The company, which is best known for is Van Camps brand of tuna, has been under fire since a worker at the plant, Alicia Cardiles, submitted a video that was first seen in Congress during a debate about the mistreatment of employees by various companies in Colombia.
“This company, Seatech International, where they make Van Camp’s tuna, is forcing us to use disposable diapers because they deduct going to the bathroom from our salaries,” said Cardiles in the video that went viral on social media after the session. “This is causing us future diseases in our reproductive system, urinary infections that in the future can turn into cancer.”
Seatech has denied the claims and filed a criminal complaint for slander against Cardiles.
“Seatech categorically rejects the unfounded claims made by the Minister of Labor Gloria Inés Ramírez about the working conditions of our employees,” stated the companye. “A company cannot be attacked and stigmatized in this way … The company and its 1,800 workers, reiterate that what was stated is not true and will proceed to defend itself against this attack under the law and the regulations in force in Colombia.”
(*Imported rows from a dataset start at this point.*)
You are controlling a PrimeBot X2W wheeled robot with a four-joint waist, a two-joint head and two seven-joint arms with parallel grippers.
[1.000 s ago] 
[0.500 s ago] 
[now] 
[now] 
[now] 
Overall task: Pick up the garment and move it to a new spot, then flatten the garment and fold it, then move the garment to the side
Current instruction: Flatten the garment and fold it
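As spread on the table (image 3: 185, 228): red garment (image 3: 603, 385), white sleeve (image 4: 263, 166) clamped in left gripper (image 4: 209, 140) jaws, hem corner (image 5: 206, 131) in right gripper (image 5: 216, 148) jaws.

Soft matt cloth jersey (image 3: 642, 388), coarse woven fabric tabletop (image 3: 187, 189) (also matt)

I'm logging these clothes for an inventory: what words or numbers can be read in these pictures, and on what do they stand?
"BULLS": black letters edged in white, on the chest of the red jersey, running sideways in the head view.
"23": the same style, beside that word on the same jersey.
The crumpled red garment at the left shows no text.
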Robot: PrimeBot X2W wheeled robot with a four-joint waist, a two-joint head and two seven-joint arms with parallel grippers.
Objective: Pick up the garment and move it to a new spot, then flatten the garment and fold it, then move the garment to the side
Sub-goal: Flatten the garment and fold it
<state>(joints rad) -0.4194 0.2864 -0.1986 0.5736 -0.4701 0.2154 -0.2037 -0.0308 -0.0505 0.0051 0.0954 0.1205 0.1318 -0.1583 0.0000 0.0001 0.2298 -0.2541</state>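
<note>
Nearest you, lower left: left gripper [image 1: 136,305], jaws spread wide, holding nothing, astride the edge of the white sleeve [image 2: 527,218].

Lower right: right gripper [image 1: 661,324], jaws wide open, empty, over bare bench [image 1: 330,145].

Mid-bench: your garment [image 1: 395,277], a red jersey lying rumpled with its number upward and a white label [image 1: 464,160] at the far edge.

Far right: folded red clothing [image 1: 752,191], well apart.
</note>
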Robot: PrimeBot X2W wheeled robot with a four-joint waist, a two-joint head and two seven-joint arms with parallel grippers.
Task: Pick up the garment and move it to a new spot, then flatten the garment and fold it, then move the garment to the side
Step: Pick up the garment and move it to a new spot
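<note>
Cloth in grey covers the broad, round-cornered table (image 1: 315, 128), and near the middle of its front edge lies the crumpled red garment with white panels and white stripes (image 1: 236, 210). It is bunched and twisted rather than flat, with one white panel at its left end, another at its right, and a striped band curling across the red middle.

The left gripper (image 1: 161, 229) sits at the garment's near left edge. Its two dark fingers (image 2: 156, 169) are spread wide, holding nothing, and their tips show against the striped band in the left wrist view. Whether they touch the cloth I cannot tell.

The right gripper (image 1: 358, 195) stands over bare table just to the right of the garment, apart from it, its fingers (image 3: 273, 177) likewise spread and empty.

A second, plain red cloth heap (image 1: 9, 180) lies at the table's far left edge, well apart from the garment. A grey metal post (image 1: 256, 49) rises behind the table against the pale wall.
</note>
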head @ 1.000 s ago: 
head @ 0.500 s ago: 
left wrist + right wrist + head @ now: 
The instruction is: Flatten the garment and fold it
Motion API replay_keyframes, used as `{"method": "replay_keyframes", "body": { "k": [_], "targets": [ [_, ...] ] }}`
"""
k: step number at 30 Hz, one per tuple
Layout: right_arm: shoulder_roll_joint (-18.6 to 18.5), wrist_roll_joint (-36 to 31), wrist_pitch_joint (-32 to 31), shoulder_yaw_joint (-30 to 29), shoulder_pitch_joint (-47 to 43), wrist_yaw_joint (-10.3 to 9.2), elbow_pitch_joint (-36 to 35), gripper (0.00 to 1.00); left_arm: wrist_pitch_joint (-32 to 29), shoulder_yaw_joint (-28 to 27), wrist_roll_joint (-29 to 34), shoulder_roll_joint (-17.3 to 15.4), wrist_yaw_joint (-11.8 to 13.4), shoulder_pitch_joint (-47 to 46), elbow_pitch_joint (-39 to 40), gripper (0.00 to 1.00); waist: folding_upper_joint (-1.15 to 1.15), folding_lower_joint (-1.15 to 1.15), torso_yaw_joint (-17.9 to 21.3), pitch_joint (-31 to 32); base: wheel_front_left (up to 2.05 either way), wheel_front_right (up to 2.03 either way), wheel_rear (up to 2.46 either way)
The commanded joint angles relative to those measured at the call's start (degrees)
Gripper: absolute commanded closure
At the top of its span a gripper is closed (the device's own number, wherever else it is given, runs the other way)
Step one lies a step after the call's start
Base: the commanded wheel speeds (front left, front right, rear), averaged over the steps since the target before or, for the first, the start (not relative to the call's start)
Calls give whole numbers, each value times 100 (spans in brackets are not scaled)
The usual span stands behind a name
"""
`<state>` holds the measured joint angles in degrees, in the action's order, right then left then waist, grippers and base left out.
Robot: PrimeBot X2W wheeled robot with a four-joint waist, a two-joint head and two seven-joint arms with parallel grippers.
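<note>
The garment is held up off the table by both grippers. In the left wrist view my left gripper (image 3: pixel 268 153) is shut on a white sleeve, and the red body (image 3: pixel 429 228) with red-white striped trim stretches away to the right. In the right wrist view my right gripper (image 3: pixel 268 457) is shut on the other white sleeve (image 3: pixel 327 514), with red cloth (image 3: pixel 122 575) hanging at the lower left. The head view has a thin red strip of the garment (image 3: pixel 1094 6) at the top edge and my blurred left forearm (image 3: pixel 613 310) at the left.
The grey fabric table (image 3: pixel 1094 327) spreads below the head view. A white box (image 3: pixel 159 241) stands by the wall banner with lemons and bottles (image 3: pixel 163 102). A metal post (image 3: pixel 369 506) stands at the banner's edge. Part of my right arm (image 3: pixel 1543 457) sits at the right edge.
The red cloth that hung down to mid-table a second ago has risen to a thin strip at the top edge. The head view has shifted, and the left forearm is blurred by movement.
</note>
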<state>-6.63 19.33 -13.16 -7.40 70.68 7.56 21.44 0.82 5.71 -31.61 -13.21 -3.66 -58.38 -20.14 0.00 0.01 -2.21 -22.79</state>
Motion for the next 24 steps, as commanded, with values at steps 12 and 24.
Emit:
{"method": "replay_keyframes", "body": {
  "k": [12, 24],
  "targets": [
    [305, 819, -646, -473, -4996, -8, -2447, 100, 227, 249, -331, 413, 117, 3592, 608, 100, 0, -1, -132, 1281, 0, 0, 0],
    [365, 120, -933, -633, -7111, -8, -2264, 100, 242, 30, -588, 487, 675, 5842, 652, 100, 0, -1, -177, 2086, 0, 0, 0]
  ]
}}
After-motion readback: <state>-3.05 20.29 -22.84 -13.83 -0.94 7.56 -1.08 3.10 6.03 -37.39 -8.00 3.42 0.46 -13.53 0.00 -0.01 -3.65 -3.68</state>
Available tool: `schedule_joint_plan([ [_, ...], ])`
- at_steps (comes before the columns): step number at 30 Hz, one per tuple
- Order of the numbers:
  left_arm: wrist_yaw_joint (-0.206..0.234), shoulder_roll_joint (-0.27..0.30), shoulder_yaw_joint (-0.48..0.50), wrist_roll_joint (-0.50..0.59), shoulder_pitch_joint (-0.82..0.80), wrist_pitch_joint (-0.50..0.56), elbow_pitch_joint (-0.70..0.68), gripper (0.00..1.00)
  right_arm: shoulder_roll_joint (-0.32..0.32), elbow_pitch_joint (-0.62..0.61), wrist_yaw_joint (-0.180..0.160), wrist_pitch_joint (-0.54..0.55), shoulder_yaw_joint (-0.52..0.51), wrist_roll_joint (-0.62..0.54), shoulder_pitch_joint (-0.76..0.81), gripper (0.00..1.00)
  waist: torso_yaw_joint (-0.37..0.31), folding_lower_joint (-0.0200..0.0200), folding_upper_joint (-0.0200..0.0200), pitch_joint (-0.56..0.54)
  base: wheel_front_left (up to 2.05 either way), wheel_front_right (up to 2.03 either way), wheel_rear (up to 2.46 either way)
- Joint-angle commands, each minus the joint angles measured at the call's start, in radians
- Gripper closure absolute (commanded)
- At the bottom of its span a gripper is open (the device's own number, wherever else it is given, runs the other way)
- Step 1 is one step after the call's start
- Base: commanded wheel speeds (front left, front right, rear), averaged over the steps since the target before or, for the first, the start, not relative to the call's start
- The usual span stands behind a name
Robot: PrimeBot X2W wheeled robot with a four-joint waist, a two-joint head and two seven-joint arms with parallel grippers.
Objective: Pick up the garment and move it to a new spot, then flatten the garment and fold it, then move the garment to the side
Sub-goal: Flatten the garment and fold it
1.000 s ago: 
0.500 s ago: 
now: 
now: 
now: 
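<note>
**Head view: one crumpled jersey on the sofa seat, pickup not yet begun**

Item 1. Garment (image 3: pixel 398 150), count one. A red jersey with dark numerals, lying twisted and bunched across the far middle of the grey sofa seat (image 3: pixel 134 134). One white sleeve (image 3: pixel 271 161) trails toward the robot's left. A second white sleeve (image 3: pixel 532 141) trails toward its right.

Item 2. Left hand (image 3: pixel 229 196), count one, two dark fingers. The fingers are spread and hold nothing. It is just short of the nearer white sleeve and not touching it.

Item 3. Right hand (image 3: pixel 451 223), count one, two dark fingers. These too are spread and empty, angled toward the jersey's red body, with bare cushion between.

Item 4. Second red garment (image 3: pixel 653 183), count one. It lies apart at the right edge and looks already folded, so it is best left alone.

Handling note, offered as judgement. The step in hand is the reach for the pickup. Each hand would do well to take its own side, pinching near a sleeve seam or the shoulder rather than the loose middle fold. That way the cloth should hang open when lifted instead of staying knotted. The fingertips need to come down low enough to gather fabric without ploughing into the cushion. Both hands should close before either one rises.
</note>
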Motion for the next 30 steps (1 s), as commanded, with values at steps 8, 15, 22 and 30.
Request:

The lawyer spoke to Caracol Radio and said that there is no order to wear diapers, but rather working conditions that have induced some workers to wear diapers to avoid having the time they use the bathroom deducted from their salary. In addition, the lawyer presented documents showing that the company has paid fractions of days to its employees. Although the document does not specify the reason for not recognizing full days of work, the data fits with the complaint.
The Ministry of Labor announced that is conducting an investigation, noting that there have already been eight sanctions taken against the Seatech and a partner company for workplace violations. There are at least another 10 open claims of violations including potential labor code violations of withholding worker salaries without their authorization and “illegal deduction in salaries due to time control for physiological needs.”